The debut of the United Football League this weekend signals the true end of the XFL. And – as hard as it is to type, coming from a longtime, ardent fan of the league – there should be no more attempts to revive XFL.
Oh sure, the XFL still exists as a conference within the UFL. But for how long? Eventually the UFL will either die out, taking the conference names to the grave with it; or it will expand and outgrow the need for XFL and USFL conferences.
There was something about those letters, and what they represented, that will be missed in the spring football landscape. To me, the XFL was about innovation, it was about opportunity, and it was in some ways about being an underdog: From the players that took the field, to the league itself, twice left for dead.

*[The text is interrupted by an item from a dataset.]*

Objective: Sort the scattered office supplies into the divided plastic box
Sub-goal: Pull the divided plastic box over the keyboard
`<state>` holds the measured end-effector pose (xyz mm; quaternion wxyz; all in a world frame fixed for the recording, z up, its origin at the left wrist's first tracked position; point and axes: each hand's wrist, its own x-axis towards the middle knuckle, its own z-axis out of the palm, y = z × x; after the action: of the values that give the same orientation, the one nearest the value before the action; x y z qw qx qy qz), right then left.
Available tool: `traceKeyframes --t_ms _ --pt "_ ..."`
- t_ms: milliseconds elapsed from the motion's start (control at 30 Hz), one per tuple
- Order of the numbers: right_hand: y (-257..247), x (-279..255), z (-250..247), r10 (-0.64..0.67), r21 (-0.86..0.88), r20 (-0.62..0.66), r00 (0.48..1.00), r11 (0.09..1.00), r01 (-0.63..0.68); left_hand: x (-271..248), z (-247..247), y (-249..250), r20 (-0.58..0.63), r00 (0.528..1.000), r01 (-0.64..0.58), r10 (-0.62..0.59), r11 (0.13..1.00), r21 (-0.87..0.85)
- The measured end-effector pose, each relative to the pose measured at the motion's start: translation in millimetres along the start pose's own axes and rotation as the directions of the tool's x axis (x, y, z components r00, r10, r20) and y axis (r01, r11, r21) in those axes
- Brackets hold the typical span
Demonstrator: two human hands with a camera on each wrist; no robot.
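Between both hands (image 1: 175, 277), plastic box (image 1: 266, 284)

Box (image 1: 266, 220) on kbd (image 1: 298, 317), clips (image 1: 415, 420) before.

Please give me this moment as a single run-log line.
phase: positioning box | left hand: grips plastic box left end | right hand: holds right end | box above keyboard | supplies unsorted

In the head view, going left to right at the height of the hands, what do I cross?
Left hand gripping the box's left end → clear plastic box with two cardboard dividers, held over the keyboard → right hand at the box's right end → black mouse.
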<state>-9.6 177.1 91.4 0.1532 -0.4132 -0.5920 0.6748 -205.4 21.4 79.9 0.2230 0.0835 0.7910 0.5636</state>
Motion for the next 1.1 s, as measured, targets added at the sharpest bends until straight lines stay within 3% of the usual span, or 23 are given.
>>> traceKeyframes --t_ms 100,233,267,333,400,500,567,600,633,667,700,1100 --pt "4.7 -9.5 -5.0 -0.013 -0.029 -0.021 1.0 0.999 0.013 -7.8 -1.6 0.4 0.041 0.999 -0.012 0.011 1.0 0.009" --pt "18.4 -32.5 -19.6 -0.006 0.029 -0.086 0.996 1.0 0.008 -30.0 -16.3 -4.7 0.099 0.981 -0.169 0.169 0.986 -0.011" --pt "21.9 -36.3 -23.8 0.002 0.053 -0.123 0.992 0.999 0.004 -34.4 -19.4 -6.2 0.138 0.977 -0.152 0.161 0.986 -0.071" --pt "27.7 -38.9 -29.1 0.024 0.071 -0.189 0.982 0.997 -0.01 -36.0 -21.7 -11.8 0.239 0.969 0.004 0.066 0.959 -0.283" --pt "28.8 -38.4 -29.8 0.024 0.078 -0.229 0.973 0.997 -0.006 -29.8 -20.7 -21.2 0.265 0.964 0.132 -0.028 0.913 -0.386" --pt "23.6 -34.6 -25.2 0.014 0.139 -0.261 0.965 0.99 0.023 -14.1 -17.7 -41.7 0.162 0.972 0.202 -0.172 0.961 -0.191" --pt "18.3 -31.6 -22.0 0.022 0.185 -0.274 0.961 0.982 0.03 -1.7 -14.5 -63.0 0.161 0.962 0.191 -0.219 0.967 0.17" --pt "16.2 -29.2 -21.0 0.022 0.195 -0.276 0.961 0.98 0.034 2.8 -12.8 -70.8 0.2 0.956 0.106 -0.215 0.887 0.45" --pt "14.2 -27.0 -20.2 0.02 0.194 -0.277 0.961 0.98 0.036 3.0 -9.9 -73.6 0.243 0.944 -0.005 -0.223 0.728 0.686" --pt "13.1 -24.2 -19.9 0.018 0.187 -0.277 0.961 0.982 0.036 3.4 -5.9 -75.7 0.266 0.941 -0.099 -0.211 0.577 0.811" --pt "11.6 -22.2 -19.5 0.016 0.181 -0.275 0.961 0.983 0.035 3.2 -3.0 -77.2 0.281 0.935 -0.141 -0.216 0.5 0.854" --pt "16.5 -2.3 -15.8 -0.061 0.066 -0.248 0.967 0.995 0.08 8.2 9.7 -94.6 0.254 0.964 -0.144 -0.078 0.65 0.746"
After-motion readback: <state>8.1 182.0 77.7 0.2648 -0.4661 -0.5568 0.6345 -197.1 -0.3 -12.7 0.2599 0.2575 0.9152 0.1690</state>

It was an idea you wanted to root for to succeed.
Of course, there’s a great deal of nostalgia associated with it too. I was a sophomore in high school when the XFL debuted, so it was a part of my formative years growing up.
This is not to say the XFL was perfect. At times, far from it. Vince McMahon’s first iteration of the league in 2001 appealed to me as both a teenager and a pro wrestling fan. And I appreciated the attempts to differentiate the league from what had become a staid NFL.

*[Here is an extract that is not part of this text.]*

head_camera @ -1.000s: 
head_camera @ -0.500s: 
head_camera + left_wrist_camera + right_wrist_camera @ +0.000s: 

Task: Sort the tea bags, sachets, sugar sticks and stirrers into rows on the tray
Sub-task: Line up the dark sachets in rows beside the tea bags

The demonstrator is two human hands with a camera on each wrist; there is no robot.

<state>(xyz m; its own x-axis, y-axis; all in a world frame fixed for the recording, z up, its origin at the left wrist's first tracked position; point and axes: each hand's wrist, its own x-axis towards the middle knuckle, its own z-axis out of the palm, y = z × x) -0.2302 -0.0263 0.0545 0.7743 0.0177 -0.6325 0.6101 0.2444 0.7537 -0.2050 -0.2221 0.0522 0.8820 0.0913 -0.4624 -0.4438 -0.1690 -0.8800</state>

That said, I acknowledge it was a commercial failure. There were small successes, such as the technological advances, like the Skycam, used by pro and college football today. There were players who were able to prolong their careers, even for just one year, if not earn NFL paychecks based on their performance that season.

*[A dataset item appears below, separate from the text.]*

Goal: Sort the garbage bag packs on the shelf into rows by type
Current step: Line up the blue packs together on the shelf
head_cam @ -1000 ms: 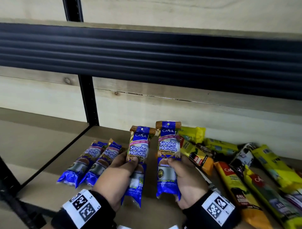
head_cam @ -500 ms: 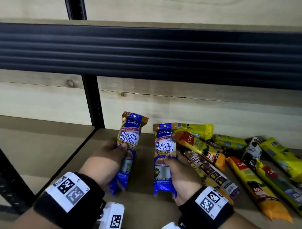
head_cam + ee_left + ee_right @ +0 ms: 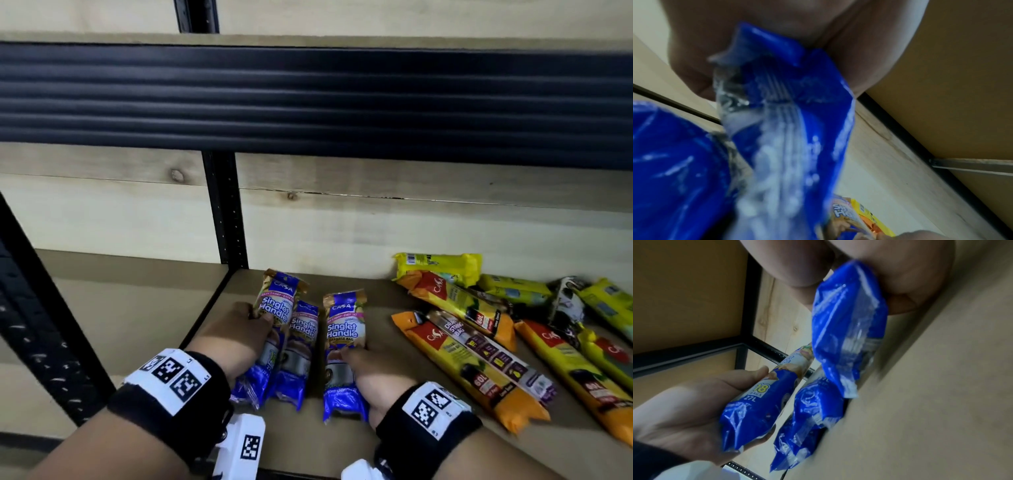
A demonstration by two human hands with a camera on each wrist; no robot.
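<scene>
Left hand [image 3: 236,337] curled round blue Singlet Handle pack [image 3: 274,315], tilted toward 1 o'clock, near shelf [image 3: 346,445] left edge; second blue pack [image 3: 301,346] lying flat just at 3 o'clock of it; right hand [image 3: 373,377] gripping third blue pack [image 3: 342,339], lower end on shelf; yellow and orange packs [image 3: 459,363] heaped at 3 o'clock, apart from blue group.

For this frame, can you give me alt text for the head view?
Two hands each hold a blue Singlet Handle pack over a wooden shelf: left hand beside a third blue pack lying there, right hand just right. Yellow and orange packs lie jumbled farther right.
</scene>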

XFL 2020 and 2023 had their own issues. XFL 2020 seemed to be spending money at an unsustainable rate, even with the amount of cash Vince McMahon had pledged to invest. There were also the issues between Oliver Luck and McMahon that risked tarnishing even the positive memories of that league. .
In some ways, XFL 2023 had the opposite problem: They veered too far into money-saving mode at the expense of local and national engagement, relying too heavily on Dany Garcia and Dwayne Johnson as its stars. Competition from the USFL splintered spring football allegiances.
But to me through each phase of the XFL’s existence, the positives far outweighed the negatives. It was like a family member you love despite their faults.
The XFL desired to be ahead of the curve in both off-field technology and on-field game play. Again, not all of them proved to be good ideas, but offering something different than the NFL was key to attracting an audience to sample the product.
There were common threads woven through all three versions, including players mic’d up and the ability to go into the locker rooms before and after the games, as well as at halftime. These were once sacred areas previously off-limits to fans. That transparency was to set the league apart from others.
The UFL in many ways carries on the tradition of the XFL. It’s spring football, it’s innovation, it’s opportunity. Those three letters, “XFL,” meant something, however. Every time you heard an NFL announcer refer to a player’s XFL experience, it was validation, in some ways, for all the time I spent researching, watching, and writing about each iteration of the league. It was a “yeah, see?!” to those columnists and sportswriters who couldn’t wait to deride the league back in 2001.
There was the idea that something so ridiculed two decades ago could rise up and be bigger, better, and more successful in the 2020s than its predecessor ever could. But that never happened.
And truly, it never should again. The XFL brand has been so battered due to both the decision-making of its ownership and issues outside of its control, that any resurrection of it would be met with ridicule beyond the worth the letters carry at this point.
Many believe the UFL is the last, best chance for spring football to succeed. If it dies out, it could be a while before another league of its size and scope is tried again. If that happens, better to create a new league from scratch than drag the XFL letters back from purgatory.
There is still the ability to look back with reverence at what the league accomplished, even though none of the three versions ended satisfactorily for this fan. Bringing it back a fourth time would lessen the memory and increase the odds that people will fail to take the brand seriously given its historical lack of success.
I never thought I’d get to the point where I’d argue against bringing the XFL back again. In fact, one of my college friends, when he wanted to rile me up and tease me, would often belt out in his gravelly McMahon imitation, “XFL…SEASON TWO!!”
Yet, here I am. The XFL is dead. The UFL has arrived, and it’s time to embrace what we have rather than conjure up what could’ve – or should’ve – been.